→ **Your objective**: Write out again the lines from the line with "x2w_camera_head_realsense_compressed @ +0" up to and including the line with "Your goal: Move", exactly as they stand below, and skip any picture.

→ **Data shown**:
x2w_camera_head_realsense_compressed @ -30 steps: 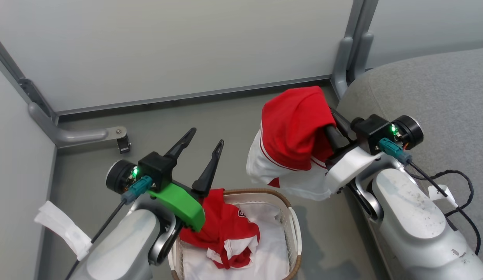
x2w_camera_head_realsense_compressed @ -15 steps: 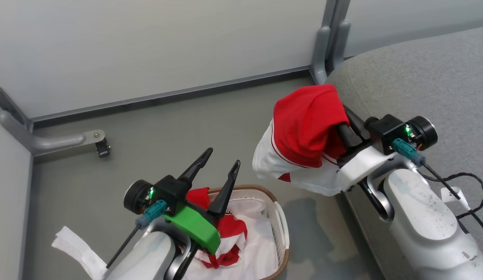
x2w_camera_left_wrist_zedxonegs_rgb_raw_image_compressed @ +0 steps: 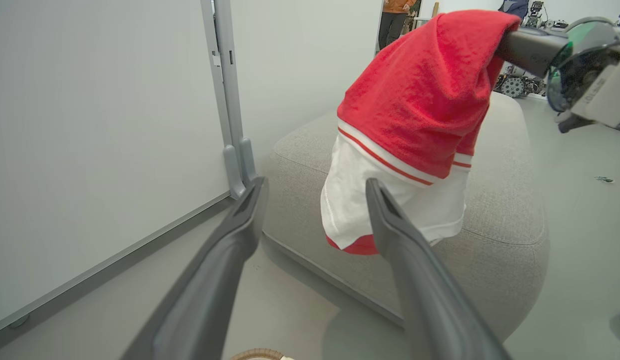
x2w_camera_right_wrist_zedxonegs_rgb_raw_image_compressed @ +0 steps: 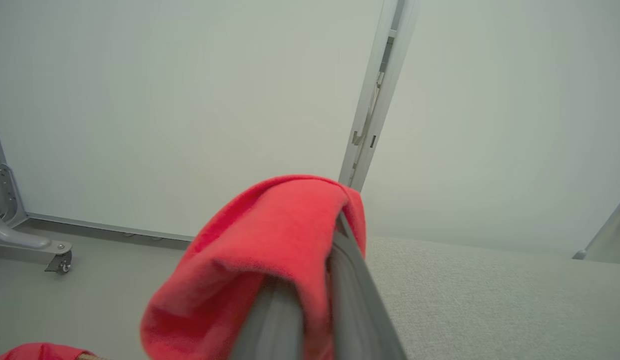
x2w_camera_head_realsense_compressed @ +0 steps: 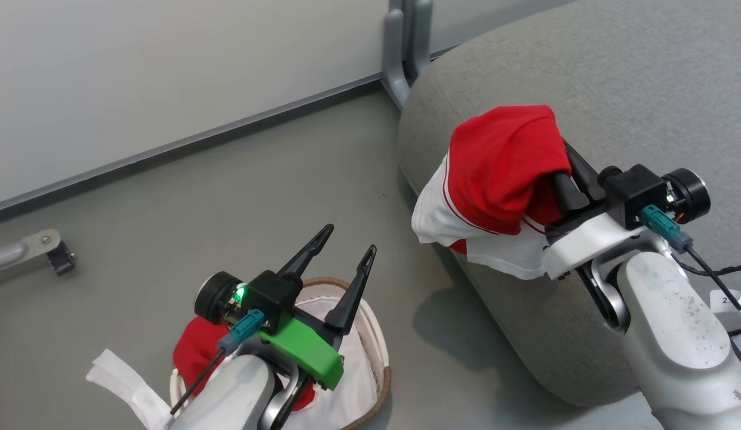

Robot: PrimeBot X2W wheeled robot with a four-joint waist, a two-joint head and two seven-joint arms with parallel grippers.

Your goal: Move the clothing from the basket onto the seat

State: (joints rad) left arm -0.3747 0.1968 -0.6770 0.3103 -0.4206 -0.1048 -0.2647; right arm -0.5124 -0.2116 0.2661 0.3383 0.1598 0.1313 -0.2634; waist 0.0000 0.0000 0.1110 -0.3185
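Clothing (x2w_camera_head_realsense_compressed: pixel 495 173) in red and white hangs clamped in our right fingers (x2w_camera_head_realsense_compressed: pixel 570 191), up by the edge of the grey seat (x2w_camera_head_realsense_compressed: pixel 615 89). Our left fingers (x2w_camera_head_realsense_compressed: pixel 353 289) (spread wide, holding nothing) hover above the white basket (x2w_camera_head_realsense_compressed: pixel 379 352) on the floor (x2w_camera_head_realsense_compressed: pixel 227 179), where another red piece (x2w_camera_head_realsense_compressed: pixel 194 358) lies partly hidden.

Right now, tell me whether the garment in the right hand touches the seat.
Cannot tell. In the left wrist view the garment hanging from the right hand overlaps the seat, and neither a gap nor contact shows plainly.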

→ **Answer for the task**:
x2w_camera_head_realsense_compressed @ +0 steps: 

Robot: PrimeBot X2W wheeled robot with a four-joint waist, a two-joint head and two seven-joint arms with parallel grippers.

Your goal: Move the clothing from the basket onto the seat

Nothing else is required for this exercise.